Friday, 10 July 2026

The Last Post: Holy Island

 Two visits, a week apart, but somehow making a whole. We've been on holiday in Amble, and so it's not a long journey - although of course, as a Tidal Island, every trip there has to be planned!

The Pilgrim Route
The first one was one that I'd been thinking about for some time: walking along the Pilgrim's Way, barefoot across the sand to Holy Island. I went with a group guided by Ray from Hidden Heritage - and I can highly recommend it if you're at all worried about the route, although it isn't hard to follow so long as you are sensible and do a bit of research about tide times and the like. Ray does this walk pretty well weekly, so you've got someone that knows the route and can take the guesswork out of the timing; he also can tell you some of the history, of Aidan, King Oswald, and Cuthbert, and he gives you a lift back over the Causeway after some time on the island too.


Footprints in the sand...
It was pretty windy that day, although it sort of worked to our benefit - we were walking across the sands with it at our back. Sand, Mud, Seaweed, Samphire, some pebbled sections but nothing too harsh on my bare feet. If you've watched the series of Pilgrimage that was on earlier this year you'd have seen Ashley Blaker doing this barefoot - it somehow felt appropriate, given how many of those who have made a pilgrimage here over the centuries would have done so barefoot, to follow his example and theirs. 
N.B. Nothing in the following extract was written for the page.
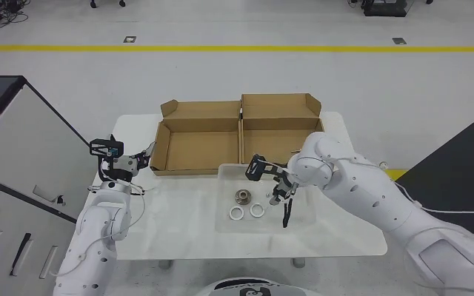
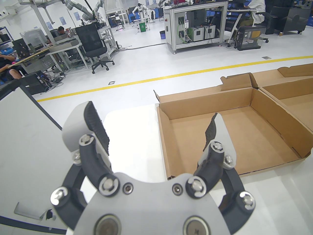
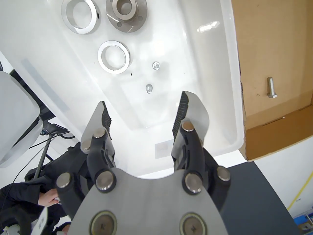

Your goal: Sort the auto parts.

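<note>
Table (image 1: pixel 178 222) holds two open cardboard boxes side by side at its far edge, left box (image 1: pixel 196 148) and right box (image 1: pixel 280 144), with a white tray (image 1: pixel 304 222) just in front of them, mostly before the right box. In the tray we note a flange (image 3: pixel 126 7) lying flat, hub up, and a large ring (image 3: pixel 79 13) just beside it, apart from it. A smaller ring (image 3: pixel 113 56) lies nearer the right gripper. Two small bolts stand on their heads on the tray floor between the smaller ring and the gripper, first bolt (image 3: pixel 156 65) and second bolt (image 3: pixel 149 88), close together but not touching. A longer bolt (image 3: pixel 271 88) lies flat on the floor of a cardboard box just past the tray rim; we cannot tell from the wrist view which of the two boxes this is. The right gripper (image 3: pixel 144 106) hangs over the tray's right part, fingers spread wide with nothing between them, clear of all parts. The left gripper (image 2: pixel 151 116) sits off the left box's outer wall near the table's left edge, fingers likewise spread apart and empty. The floor of the left box looks bare in the left wrist view.
</note>
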Robot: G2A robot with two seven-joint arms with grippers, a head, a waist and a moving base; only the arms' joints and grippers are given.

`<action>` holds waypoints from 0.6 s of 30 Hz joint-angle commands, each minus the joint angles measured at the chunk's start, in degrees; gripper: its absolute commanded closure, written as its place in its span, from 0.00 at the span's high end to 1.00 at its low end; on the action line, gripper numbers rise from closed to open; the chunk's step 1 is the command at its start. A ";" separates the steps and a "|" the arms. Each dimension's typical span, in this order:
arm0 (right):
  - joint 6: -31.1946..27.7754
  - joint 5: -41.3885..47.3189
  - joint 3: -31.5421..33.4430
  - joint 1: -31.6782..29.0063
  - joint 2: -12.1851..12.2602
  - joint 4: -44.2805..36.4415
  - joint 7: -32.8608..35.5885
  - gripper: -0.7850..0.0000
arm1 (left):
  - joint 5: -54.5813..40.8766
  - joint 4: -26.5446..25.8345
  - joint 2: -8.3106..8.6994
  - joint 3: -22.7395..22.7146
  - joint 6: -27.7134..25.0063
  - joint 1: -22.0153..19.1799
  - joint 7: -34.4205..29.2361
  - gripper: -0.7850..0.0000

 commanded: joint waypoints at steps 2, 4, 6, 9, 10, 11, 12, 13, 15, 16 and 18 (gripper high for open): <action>-0.01 -0.09 -0.64 -0.05 -0.06 0.62 0.00 0.54 | 0.00 0.00 0.00 0.00 0.00 0.00 0.00 1.00; 0.11 -0.52 -1.00 -0.19 -0.10 1.11 0.00 0.51 | 0.00 0.00 0.00 0.00 0.00 0.00 0.00 1.00; 0.04 -0.54 -1.33 -0.50 -0.18 1.59 -0.34 0.51 | 0.00 0.00 0.00 0.00 0.00 0.00 0.00 1.00; -0.22 -0.81 -1.93 -0.90 -0.34 2.90 -1.01 0.49 | 0.00 0.00 0.00 0.00 0.00 0.00 0.00 1.00; -0.31 -0.84 -2.12 -0.97 -0.42 3.38 -1.32 0.49 | 0.00 0.00 0.00 0.00 0.00 0.00 0.00 1.00; -0.34 -0.94 -2.35 -1.06 -0.51 3.93 -1.63 0.49 | 0.00 0.00 0.00 0.00 0.00 0.00 0.00 1.00; -0.44 -1.00 -2.59 -1.11 -0.60 4.37 -1.90 0.48 | 0.00 0.00 0.00 0.00 0.00 0.00 0.00 1.00; -0.55 -1.00 -2.84 -1.15 -0.72 4.83 -2.18 0.48 | 0.00 0.00 0.00 0.00 0.00 0.00 0.00 1.00; -0.73 -1.11 -3.38 -1.11 -0.96 5.76 -2.48 0.47 | 0.00 0.00 0.00 0.00 0.00 0.00 0.00 1.00; -0.79 -1.20 -3.66 -1.08 -1.09 6.15 -2.66 0.46 | 0.00 0.00 0.00 0.00 0.00 0.00 0.00 1.00; -0.94 -1.34 -4.10 -0.92 -1.35 6.96 -3.01 0.46 | 0.00 0.00 0.00 0.00 0.00 0.00 0.00 1.00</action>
There was something special about approaching this way; as we watched as the causeway route diverged from ours, as the noise of the cars faded into the distance, as we strained against the wind to hear Ray talking of times more than a thousand years ago, you couldn't help but wonder what had brought our disparate group together. Like the pilgrims Jack Hitt met on the road to Santiago de Compostela in Off the Road, we were all walking for our own reasons - whether sacred or secular - but for those couple of hours we were bound together. Someone took a group photo before we split up - we in all likelihood will never be together again, but it still felt right that they did.

A week later, I journeyed across the causeway by car, because Sam wanted to take some pictures. We walked towards the castle, had lunch, then headed to one of the places I often visit on the island: St. Mary's Church, with the original, wooden, version of Fenwick Lawson's sculpture "The Journey" - a life size representation of six monks carrying the coffin of St. Cuthbert, part of the long journey from Lindisfarne, felt no longer safe due to the Viking Raids, to what became Durham Cathedral - where the Bronze of the same sculpture can be seen. 

And then, through the churchyard, and out to a small beach with the old Lifeboat House; and just off that beach, a tidal island off a tidal island, a cross standing visible. 


Sometimes called Hobthrush Island, it's more commonly called St. Cuthbert's Island. Cuthbert became Bishop of Lindisfarne in 685, but reluctantly: his heart was by this time much more in being a solitary hermit, and for some years he had lived on Inner Farne. It is said that before he removed there, he spent time on St. Cuthbert's Island, but the fact that people could visit, or shout across from the shore, meant he preferred to be a little more remote! It was on Inner Farne that he died in 687; nevertheless, for those walking St. Cuthbert's Way, the journey finishes for many not at Lindisfarne Priory, but in picking their way over the rocks, getting their feet a little wet, until they reach the cross and the low walls that are all that remains of an old chapel.

There, at the foot of the Cross, some have marked their journey. Painted stones, messages, a small painted cross; mementos of those who have passed from this life. For those who have reached here, this, it seems, is journey's end: the destination, the place they have been striving to reach. And they have touched that cross, or the ones that have stood there before; some have left a tangible reminder of their journey.

I looked, I contemplated, I asked that God may journey on with them.

And then, as they must have done, I squared my shoulders, turned away, and began the journey home.




A Poem:

Gravel gives way to road, gives way to sand
Waymarks stretching up into the sky
Leading from one shore to another
A path for pilgrims, journeys long planned

How many have walked this route before?
Alone, or together just for this journey
We few today follow the way trod by many
By hundreds, thousands, or even more

In the footsteps of Sinners and Saints we go
In the footsteps or Aidan, Oswald, Cuthbert
We traverse the sand and mud and shells
Step through water once deep but now shallow

There are no footsteps to mark the place
For the sands are washed clean twice a day
Just as the marks left by sin and shame
Are washed clean by a rising tide of grace.